When It Comes To Competitive Pricing, How Low Dare A Retailer Go? (Marketoon)

"You can't continually cut product costs without eventually being left with an empty box" is the premise for Tom Fishburne's Marketoon this week (below), showing the constant pressure in business to improve margins through cost-cutting. Cost cutting, according to Fishburne, is still important this year, when consumer confidence is still unsettled and many community costs are on the rise. In this post, I'd like to draw an analogy between product cost cutting and competitive pricing, and how a retailer might suffer if they try to price as low as possible for competitive reasons. Both are slippery slopes.  Or, why cutting back on price or product to improve margins can be hazardous to a retailer's health.

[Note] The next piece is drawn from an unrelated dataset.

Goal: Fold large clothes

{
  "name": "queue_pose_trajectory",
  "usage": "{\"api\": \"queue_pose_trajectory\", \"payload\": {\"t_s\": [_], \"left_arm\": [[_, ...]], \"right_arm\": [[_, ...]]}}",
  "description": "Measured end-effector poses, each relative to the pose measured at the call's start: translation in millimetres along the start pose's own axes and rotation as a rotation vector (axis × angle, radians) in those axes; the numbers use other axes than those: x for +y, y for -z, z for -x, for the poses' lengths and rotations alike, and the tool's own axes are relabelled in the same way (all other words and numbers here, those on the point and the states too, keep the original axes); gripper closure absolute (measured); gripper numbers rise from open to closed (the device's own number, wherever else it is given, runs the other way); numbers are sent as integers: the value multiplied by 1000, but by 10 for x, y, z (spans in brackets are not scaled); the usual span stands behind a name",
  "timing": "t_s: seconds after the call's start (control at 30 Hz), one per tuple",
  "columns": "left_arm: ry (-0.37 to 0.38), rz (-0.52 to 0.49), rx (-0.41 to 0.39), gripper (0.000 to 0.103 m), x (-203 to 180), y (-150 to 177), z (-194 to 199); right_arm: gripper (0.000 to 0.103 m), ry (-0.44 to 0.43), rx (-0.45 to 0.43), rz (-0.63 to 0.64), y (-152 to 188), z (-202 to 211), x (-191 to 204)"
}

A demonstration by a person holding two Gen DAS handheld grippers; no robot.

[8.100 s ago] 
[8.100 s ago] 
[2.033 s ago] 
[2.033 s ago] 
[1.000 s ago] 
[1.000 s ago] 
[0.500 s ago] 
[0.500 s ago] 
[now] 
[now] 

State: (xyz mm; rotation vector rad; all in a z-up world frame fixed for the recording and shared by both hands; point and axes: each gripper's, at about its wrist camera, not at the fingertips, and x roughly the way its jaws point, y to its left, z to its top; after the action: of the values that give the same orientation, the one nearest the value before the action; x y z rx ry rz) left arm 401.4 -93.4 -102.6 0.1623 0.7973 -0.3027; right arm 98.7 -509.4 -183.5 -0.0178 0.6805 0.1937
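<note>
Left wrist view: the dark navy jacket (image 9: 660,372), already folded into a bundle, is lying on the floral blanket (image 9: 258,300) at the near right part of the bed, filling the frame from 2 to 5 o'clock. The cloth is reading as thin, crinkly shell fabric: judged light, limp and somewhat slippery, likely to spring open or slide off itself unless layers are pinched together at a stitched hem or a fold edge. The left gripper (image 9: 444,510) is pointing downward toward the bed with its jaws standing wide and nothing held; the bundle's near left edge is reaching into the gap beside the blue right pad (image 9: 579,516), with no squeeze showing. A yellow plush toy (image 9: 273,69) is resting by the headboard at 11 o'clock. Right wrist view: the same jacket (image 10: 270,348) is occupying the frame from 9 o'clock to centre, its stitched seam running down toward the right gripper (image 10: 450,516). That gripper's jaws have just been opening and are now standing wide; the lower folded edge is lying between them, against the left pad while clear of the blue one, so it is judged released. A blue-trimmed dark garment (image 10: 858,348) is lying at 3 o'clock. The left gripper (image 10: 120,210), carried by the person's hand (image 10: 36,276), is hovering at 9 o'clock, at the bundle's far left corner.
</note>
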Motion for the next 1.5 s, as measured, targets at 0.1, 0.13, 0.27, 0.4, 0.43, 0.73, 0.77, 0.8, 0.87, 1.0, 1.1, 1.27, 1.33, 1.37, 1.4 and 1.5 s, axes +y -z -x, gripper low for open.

While cost-cutting can be the mother of invention inspiring creative problem-solving and efficiency, says Fishburne, it can also tax product quality over time. Fishburne talks about a yogurt brand increasing its margin by putting less yogurt in every container while keeping the same retail price. They also kept the same (size) packaging, which meant that every container suddenly had several inches of air at the top of the yogurt. Then, to justify the obvious drop in value, Fishburne notes that they added a package-burst saying, “Now Room For Your Favorite Mix-ins!” That turned out to be a failed attempt to turn short-selling the product into a consumer benefit. 

In the push to increase margins on products, it’s important to remember that there's a cost to cost-cutting. Just as there is a difference between pricing too low and "pricing right," with "pricing right" being aided through the use of competitive pricing solutions. I wrote about this recently in 8 Secrets To Setting Your Competitive Retail Prices Wisely.  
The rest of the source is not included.